In order to make the surface stable, cloisonné around the world is generally made by covering the surface of the item with many small cells. The Japanese developed the ability to produce items with completely plain large areas, with a few small cells just in certain parts giving, for example, floral designs similar to their flower arrangements (ikebana). They went further, developing the skill to generate designs with cells so small that you really need a magnifying glass to appreciate them fully. They started using silver, or even gold, for the wires and sometimes for the base item itself.
They then went further again, making items from which part way through the process they removed the original wires forming the cells, so the item just ended up with a completely enamelled surface (“musen” cloisonné). Alternatively they left the wires, but removed the base, generating delicate transparent glass wired items (“plique-à-jour”). There are numerous other strange techniques.
The best pieces of Japanese cloisonne, often just a few inches high, perhaps 2 or 3 inches, could take many months to make. When you start looking at Japanese cloisonné it’s easy to become obsessed with its quality. Its beauty can be outstanding. It is a relatively specialised area to collect with far fewer pieces than, say netsuke, but equally rewarding.

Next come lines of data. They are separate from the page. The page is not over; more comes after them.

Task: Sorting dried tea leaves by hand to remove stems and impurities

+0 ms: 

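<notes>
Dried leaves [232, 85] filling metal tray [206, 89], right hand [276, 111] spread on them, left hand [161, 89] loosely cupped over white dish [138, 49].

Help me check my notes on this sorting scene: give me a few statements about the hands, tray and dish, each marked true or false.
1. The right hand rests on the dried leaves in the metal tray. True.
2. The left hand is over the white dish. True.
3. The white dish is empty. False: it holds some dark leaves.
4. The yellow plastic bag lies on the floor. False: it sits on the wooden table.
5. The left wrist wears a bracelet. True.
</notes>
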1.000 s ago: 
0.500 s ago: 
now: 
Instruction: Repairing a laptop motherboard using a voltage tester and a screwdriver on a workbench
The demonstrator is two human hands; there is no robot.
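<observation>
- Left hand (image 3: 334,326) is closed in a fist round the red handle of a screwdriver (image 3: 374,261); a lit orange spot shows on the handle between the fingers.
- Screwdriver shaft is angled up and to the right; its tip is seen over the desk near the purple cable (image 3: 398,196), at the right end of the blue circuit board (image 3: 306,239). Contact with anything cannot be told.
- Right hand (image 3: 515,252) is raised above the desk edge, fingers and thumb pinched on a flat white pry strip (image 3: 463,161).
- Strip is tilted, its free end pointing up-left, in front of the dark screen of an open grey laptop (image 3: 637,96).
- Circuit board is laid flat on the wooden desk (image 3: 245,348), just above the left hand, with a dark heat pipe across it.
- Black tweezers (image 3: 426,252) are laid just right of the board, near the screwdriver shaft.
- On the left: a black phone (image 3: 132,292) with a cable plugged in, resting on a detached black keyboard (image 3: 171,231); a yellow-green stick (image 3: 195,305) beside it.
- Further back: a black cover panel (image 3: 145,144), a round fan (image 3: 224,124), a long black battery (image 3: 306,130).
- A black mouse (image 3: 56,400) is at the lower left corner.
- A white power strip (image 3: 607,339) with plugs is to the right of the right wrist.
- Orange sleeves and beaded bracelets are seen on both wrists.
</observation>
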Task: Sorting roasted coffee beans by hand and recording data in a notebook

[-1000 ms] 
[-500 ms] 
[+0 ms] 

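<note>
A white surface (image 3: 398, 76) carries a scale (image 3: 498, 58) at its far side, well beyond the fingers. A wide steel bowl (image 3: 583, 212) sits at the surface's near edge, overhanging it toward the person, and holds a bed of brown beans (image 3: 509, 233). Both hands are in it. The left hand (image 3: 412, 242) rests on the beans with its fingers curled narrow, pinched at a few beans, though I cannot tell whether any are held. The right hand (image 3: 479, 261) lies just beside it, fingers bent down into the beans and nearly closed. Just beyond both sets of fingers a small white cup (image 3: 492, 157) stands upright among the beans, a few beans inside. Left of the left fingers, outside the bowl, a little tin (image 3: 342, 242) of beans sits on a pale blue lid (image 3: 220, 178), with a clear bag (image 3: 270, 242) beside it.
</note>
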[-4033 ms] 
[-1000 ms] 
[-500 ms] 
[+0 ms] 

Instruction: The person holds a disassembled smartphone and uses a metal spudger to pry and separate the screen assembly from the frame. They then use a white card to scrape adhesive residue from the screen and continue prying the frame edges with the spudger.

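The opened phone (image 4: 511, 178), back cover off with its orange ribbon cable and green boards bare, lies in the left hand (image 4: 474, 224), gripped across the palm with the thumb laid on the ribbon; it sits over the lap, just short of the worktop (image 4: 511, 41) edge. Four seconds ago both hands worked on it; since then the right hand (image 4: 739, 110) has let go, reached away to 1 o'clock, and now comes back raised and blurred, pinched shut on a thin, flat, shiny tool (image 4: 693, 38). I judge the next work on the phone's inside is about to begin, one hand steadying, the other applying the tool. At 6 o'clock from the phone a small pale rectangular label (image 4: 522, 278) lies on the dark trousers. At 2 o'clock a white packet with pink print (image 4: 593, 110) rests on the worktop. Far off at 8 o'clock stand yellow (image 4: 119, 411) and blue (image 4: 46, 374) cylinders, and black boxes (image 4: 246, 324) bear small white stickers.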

Recommended Reading for Japanese Cloisonné
|Coben, Lawrence A.; Ferster, Dorothy C., Weatherhill, New York/Tokyo (1982)||Japanese Cloisonné: History, Technique, and Appreciation;The best general introduction to the subject, now out of print, but is still obtainable via the internet.|
|Fairley, Malcolm and Impey, Oliver (eds.), Kibo Foundation, London, (1995).||The Nasser D. Khalili Collection of Japanese Art: Meiji no Takara: Treasures of Imperial Japan|
|Irvine, Gregory, V & A Publishing, London (2011).||Japanese Cloisonné Enamel|
Good examples of antique Japanese Cloisonne of the Meiji period can be seen at the Victoria and Albert Museum.